Mark Jeffrey, general manager at the Marriott Griffin Gate Resort, a popular hotel for visiting buyers, remains optimistic.

"We've talked to some of our regular customers, and many of them are coming in for Fasig-Tipton's July sale," he said, adding that those commitments include major buyers such as Coolmore chief John Magnier. Jeffrey noted that the hotel's client base is diverse enough to weather an expected "moderate impact."

The underlying problem is mare reproductive loss syndrome. The abortion-causing disease reduced Kentucky's 2003 yearling crop by an estimated 20 to 30 percent, causing a horse shortage that Keeneland cited in putting the July sale off for a year.

"No matter how many horses people bring to sell in September, there are still fewer horses overall to sell," Sallee's Maxwell said. "That hurts us all."

Numbers up at OBS mixed sale

The Ocala Breeders' Sales Company's expanded winter mixed sale ended Wednesday with gains in gross and average.
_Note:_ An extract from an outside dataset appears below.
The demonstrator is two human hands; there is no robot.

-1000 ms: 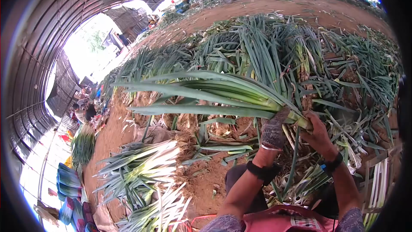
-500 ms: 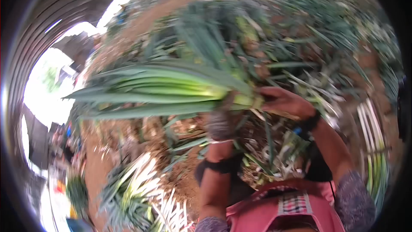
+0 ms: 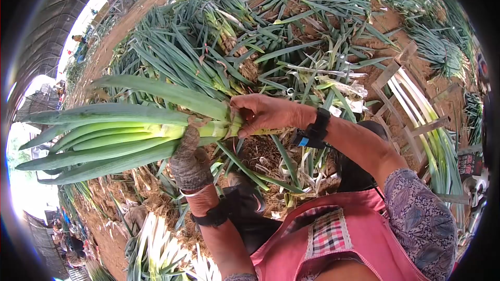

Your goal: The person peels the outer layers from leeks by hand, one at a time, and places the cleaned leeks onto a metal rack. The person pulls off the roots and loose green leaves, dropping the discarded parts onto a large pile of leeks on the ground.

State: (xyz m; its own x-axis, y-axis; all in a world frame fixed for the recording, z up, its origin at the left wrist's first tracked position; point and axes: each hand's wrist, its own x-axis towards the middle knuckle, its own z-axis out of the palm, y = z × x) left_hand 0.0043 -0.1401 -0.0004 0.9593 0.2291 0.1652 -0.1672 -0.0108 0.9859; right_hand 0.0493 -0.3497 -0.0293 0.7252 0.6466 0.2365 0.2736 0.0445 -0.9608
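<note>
A large leek plant (image 3: 125, 130) with broad green leaves fanned toward the left lies across the view at chest height. My left hand (image 3: 191, 164), in a grey knit glove, is wrapped round its pale stalk from below. Bare fingers of my right hand (image 3: 260, 114) pinch the stalk's outer layer just right of the glove. The root end is mostly hidden behind the right hand. Below the hands, roots and peeled leaves litter the ground.
A pile of green leeks (image 3: 177, 57) lies ahead. Whitish trimmed leeks (image 3: 156, 244) are at the lower left. Long leeks (image 3: 437, 140) rest on a wooden frame (image 3: 406, 135) at the right. Distant people are at the left.
The view has turned, and both hands with the leek now appear further left. The right hand still grips near the stalk's lower part.
</note>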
The company conducted a second open session in addition to its consignor-preferred and original open session this year. Overall, the auction sold 580 horses for $4,993,000, up 18 percent from last year's figure of $4,231,900 for 494 lots. Average price crept up slightly from $8,566 last year to $8,608.

OBS also announced it has rescheduled its 2003 fall mixed sale. The sale will run from Oct. 13-17, and not on its originally scheduled dates of Oct. 7-11. The July 7 closing date remains the same.

Caterpillar control intensifies

As breeding season approaches, research continues into mare reproductive loss syndrome and its prevention. The disease's cause isn't known, but some research has pointed to the caterpillar as a potential factor. Now, some advice for controlling them is on the way.

University of Kentucky entomologist Dan Potter is focusing on two approaches in a $50,000 project funded by the Grayson-Jockey Club Research Foundation: finding an environmentally safe and effective spray-on compound that kills caterpillars in their eggs, and injecting the caterpillars' food source, wild cherry trees, with chemicals that kill the caterpillars but are not harmful to horses or the environment.

The results aren't ready yet, but Grayson-Jockey Club chairman John Hettinger, a Fasig-Tipton principal, and Fasig-Tipton president Walt Robertson have agreed to make the sale company's pavilion available for a meeting as soon as Potter is ready to brief horsemen.